**EXERCISE INSTRUCTIONS**
Reproduce the data shown below exactly.

**DATASET EXCERPT**
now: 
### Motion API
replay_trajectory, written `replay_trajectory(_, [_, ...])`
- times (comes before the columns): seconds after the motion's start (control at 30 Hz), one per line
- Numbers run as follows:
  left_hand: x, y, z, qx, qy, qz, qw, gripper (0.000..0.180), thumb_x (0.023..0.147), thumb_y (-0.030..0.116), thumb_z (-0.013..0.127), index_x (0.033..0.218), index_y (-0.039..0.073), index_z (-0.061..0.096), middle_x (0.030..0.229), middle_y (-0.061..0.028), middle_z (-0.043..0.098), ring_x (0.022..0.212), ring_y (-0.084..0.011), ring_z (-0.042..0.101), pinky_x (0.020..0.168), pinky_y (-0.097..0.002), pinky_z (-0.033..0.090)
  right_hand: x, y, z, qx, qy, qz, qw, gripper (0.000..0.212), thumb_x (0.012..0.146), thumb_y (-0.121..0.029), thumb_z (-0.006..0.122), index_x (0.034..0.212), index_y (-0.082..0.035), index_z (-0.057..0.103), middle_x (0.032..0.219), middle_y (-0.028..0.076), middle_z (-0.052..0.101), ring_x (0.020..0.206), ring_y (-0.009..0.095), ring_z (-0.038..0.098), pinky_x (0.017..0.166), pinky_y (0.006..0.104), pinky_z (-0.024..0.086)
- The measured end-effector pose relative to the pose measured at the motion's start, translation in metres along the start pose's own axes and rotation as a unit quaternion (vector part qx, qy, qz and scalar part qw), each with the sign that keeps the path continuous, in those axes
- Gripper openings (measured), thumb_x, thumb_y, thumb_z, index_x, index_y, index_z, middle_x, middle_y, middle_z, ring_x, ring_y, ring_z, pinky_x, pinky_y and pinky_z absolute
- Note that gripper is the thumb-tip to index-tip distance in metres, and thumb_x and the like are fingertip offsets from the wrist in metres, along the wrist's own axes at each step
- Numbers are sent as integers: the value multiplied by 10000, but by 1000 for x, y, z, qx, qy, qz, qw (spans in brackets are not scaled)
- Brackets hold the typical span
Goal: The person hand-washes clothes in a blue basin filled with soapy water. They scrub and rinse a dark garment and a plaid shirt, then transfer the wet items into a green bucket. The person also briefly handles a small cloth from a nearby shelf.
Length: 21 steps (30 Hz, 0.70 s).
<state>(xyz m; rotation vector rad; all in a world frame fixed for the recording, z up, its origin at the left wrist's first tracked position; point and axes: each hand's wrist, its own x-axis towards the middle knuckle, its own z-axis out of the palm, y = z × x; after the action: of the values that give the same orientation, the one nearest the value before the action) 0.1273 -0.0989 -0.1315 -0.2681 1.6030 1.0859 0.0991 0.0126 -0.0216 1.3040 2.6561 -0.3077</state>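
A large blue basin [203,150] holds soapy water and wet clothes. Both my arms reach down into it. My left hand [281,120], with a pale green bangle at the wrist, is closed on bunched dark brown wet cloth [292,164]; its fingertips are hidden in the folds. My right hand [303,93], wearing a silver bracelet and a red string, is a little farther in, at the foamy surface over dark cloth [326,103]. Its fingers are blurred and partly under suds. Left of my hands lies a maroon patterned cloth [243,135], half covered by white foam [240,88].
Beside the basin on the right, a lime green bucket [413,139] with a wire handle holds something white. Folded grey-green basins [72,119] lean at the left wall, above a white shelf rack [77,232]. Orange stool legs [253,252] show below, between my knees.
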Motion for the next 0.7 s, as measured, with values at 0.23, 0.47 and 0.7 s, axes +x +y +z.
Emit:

**WRITTEN SOLUTION**
now: 
### Motion API
replay_trajectory, written `replay_trajectory(_, [_, ...])`
- times (comes before the columns): seconds after the motion's start (control at 30 Hz), one per line
- Numbers run as follows:
  left_hand: x, y, z, qx, qy, qz, qw, gripper (0.000..0.180), thumb_x (0.023..0.147), thumb_y (-0.030..0.116), thumb_z (-0.013..0.127), index_x (0.033..0.218), index_y (-0.039..0.073), index_z (-0.061..0.096), middle_x (0.030..0.229), middle_y (-0.061..0.028), middle_z (-0.043..0.098), ring_x (0.022..0.212), ring_y (-0.084..0.011), ring_z (-0.042..0.101), pinky_x (0.020..0.168), pinky_y (-0.097..0.002), pinky_z (-0.033..0.090)
  right_hand: x, y, z, qx, qy, qz, qw, gripper (0.000..0.212), thumb_x (0.012..0.146), thumb_y (-0.121..0.029), thumb_z (-0.006..0.122), index_x (0.034..0.212), index_y (-0.082..0.035), index_z (-0.057..0.103), middle_x (0.032..0.219), middle_y (-0.028..0.076), middle_z (-0.052..0.101), ring_x (0.020..0.206), ring_y (-0.009..0.095), ring_z (-0.038..0.098), pinky_x (0.017..0.166), pinky_y (0.006..0.104), pinky_z (-0.024..0.086)
- The measured end-effector pose relative to the pose measured at the motion's start, translation in metres along the start pose's own axes and rotation as a unit quaternion (vector part qx, qy, qz and scalar part qw), each with the sign that keeps the path continuous, in those axes
- Gripper openings (measured), thumb_x, thumb_y, thumb_z, index_x, index_y, index_z, middle_x, middle_y, middle_z, ring_x, ring_y, ring_z, pinky_x, pinky_y and pinky_z absolute
- Note that gripper is the thumb-tip to index-tip distance in metres, and thumb_x and the like are fingertip offsets from the wrist in metres, along the wrist's own axes at each step
- Numbers are sent as integers: the value multiplied by 10000, but by 1000 for x, y, z, qx, qy, qz, qw (spans in brackets are not scaled)
- Brackets hold the typical span
Goal: The person hand-washes clothes in a blue basin filled with soapy water. They scrub and rinse a dark garment and a plaid shirt, then transfer the wet items into a green bucket. The person also briefly handles a small cloth from a nearby shelf.
Length: 21 steps (30 Hz, 0.70 s).
<state>(xyz m; rotation vector rad; all in a world frame fixed for the recording, z up, its origin at the left wrist's first tracked position; point and axes: each hand's wrist, its own x-axis towards the middle knuckle, its own z-axis out of the palm, y = z × x; after the action: of the values that give the same orientation, the one nearest the value before the action) 0.1273 -0.0989 -0.1315 -0.2681 1.6030 1.0859 0.0991 0.0126 -0.0216 1.3040 2.6561 -0.3077</state>
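A large blue basin [203,150] holds soapy water and wet clothes. Both my arms reach down into it. My left hand [281,120], with a pale green bangle at the wrist, is closed on bunched dark brown wet cloth [292,164]; its fingertips are hidden in the folds. My right hand [303,93], wearing a silver bracelet and a red string, is a little farther in, at the foamy surface over dark cloth [326,103]. Its fingers are blurred and partly under suds. Left of my hands lies a maroon patterned cloth [243,135], half covered by white foam [240,88].
Beside the basin on the right, a lime green bucket [413,139] with a wire handle holds something white. Folded grey-green basins [72,119] lean at the left wall, above a white shelf rack [77,232]. Orange stool legs [253,252] show below, between my knees.
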Motion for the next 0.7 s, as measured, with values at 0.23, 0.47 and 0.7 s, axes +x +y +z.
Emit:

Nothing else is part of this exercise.